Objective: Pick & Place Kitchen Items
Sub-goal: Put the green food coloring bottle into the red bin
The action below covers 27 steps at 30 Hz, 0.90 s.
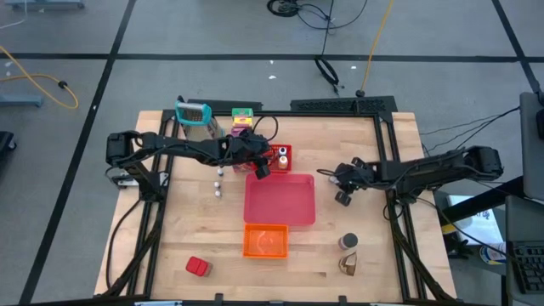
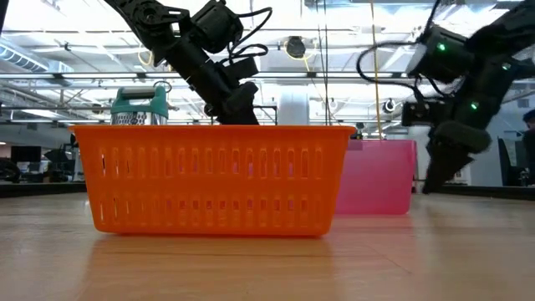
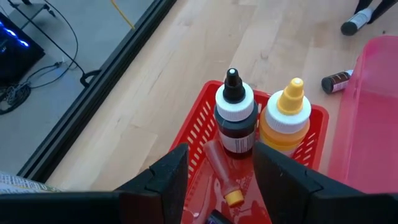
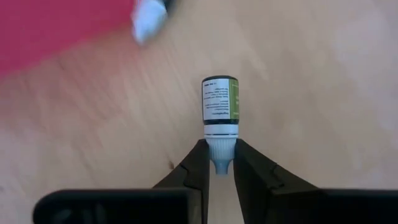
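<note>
My left gripper [image 3: 221,171] [image 1: 261,168] is open and hovers over a small red basket [image 3: 193,130] [image 1: 281,155] at the table's far middle, touching nothing. In the basket stand a dark bottle with a white cap [image 3: 236,115] and a yellow squeeze bottle [image 3: 286,118], and a small red tube [image 3: 222,177] lies on its floor. My right gripper [image 4: 221,155] [image 1: 343,189] is right of the pink tray [image 1: 280,200], shut on a little green-labelled bottle [image 4: 219,102]. Another small brown bottle [image 3: 337,81] lies on the wood beside the tray. My right gripper pinches the little bottle by its white cap end [image 4: 220,147], between the two fingertips [image 4: 198,163]. The fingers slant down from the table's right side, and the bottle sticks out past them in line with the fingers. Whether its far end touches the table I cannot tell.
An orange basket [image 1: 266,240] sits near the tray's near edge. The grater with a teal handle [image 1: 194,115] and food boxes [image 1: 242,119] stand at the far left. Two tiny jars [image 1: 218,180], a red block [image 1: 197,267], a dark jar [image 1: 348,242] and a brown piece [image 1: 348,265] sit on the wood.
</note>
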Motion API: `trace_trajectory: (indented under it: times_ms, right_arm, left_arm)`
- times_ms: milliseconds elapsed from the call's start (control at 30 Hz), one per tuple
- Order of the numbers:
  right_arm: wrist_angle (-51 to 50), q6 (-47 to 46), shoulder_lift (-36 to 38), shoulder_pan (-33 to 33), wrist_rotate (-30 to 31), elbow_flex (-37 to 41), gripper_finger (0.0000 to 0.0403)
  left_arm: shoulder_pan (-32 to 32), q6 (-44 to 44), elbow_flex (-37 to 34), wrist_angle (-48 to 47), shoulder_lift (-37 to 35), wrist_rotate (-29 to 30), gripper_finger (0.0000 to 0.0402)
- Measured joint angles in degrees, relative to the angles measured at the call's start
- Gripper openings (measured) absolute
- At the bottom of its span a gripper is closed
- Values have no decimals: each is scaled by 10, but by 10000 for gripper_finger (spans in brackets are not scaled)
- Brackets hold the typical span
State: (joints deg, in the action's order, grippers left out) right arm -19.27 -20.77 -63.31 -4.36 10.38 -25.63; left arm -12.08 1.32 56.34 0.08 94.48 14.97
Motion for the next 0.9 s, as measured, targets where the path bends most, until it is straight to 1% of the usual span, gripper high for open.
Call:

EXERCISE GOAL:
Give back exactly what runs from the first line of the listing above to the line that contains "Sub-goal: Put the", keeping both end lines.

ANSWER TO THE PROBLEM:
Objective: Pick & Place Kitchen Items
Sub-goal: Put the green food coloring bottle into the red bin

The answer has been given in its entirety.